Our full cost pool amortization rate continues to decline, dropping to $1.31 per Mcfe in the third quarter, from $1.43 in the prior year, primarily due to lower finding and development costs combined with the sale of certain East Texas oil and gas leases and wells in the second quarter of 2010.


Our total per unit operating cost and expenses (including LOE, G&A, taxes and full cost pool amortization rate) was $2.56 per Mcfe in the third quarter, down from $2.67 in the prior year period.


Operating income from our Midstream Services segment more than doubled in the third quarter to $53 million, compared to $25 million a year ago. The increase was primarily due to our increased gathering revenues, which were partially offset by increased operating costs and expenses. We currently forecast operating income for our Midstream Services segment of approximately $180 million and EBITDA of approximately $210 million for the year. At October 25th, our Midstream Services segment was gathering over 1.7 billion cubic feet of natural gas per day through 1,524 miles of gathering lines in the Fayetteville Shale play, compared to approximately 1.3 billion cubic feet per day a year ago. Included in our gathered volumes is approximately 190 million cubic feet per day of third-party gas.


To update you on the construction of the Fayetteville Express pipeline, we are very happy to report that interim service to Trunkline began earlier this month, and primary service will commence on or about December 1. Our initial firm capacity on the pipeline will be 400 million cubic feet per day on December 1, 2010, increasing to 1.2 Bcf per day by November 2011.


We invested approximately $1.5 billion in the first nine months of 2010, compared to $1.4 billion in the same period last year, and expect our capital investments for the year to be at or below our original capital budget of $2.1 billion. At September 30, we had $617 million borrowed on our $1 billion credit facility at an interest rate of less than 1% and had total debt outstanding of $1.3 billion. This currently leaves us with a debt to book capital ratio of 31%; however, we expect that to decline to about 28% by year-end.  
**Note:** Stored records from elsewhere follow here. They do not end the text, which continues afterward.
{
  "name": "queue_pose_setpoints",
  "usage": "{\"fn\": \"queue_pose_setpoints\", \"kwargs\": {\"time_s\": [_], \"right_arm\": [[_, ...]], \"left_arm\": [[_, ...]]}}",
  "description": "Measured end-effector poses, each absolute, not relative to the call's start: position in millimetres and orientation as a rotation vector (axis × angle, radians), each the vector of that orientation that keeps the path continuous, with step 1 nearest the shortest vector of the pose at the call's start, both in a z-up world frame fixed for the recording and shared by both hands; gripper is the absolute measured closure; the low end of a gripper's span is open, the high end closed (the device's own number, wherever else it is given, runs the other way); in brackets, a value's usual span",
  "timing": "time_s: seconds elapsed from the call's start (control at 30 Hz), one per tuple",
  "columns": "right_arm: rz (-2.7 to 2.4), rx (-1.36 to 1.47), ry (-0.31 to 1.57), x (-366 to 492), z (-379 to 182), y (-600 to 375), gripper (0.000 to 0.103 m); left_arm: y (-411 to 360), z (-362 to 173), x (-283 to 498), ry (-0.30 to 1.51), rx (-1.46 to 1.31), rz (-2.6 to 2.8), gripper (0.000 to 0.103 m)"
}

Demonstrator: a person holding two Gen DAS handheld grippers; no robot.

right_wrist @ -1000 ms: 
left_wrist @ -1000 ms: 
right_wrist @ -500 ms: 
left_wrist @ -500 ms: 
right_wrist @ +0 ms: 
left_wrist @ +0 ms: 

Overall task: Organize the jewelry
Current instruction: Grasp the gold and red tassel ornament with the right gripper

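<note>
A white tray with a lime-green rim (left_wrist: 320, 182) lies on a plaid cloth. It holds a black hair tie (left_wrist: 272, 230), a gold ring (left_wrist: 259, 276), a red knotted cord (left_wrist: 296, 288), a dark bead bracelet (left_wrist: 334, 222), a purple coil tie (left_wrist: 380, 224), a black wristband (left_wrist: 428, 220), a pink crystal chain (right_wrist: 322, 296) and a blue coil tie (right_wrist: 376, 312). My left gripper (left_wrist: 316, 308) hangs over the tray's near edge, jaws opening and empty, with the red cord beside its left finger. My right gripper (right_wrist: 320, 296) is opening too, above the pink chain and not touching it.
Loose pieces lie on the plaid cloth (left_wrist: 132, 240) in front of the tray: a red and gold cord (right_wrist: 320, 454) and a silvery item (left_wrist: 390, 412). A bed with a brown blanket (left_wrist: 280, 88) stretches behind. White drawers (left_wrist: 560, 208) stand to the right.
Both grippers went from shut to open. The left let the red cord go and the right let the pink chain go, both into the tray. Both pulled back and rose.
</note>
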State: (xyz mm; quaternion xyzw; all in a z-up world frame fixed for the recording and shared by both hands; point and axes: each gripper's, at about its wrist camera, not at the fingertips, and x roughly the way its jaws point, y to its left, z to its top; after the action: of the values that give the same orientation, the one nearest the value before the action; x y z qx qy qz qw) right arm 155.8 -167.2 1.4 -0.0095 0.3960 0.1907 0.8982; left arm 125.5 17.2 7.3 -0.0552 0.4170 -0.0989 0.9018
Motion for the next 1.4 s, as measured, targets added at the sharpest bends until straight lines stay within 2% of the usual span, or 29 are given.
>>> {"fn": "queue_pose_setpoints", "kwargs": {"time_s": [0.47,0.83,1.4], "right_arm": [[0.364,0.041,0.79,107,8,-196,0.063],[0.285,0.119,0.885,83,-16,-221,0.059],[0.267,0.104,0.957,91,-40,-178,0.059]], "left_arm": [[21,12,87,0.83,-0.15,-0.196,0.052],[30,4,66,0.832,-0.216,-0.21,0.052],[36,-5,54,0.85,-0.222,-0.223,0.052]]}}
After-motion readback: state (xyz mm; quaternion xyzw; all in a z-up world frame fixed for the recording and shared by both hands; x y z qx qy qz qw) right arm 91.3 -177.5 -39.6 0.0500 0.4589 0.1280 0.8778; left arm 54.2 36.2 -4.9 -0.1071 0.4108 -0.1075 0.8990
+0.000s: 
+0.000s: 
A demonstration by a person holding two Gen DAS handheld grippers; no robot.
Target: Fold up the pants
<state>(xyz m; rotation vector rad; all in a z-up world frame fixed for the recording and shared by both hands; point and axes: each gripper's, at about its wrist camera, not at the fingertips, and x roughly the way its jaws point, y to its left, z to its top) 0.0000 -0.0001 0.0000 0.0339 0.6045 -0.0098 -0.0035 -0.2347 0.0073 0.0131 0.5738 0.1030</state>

In summary, we had the best quarter in the company’s history. Our drilling and operating costs and expenses are continuing to decline. We are uniquely positioned to weather the current low gas price environment as one of the lowest cost operators in our industry with one of the strongest balance sheets.


That concludes my comments; so now we’ll turn back to the operator who will explain the procedure for asking questions.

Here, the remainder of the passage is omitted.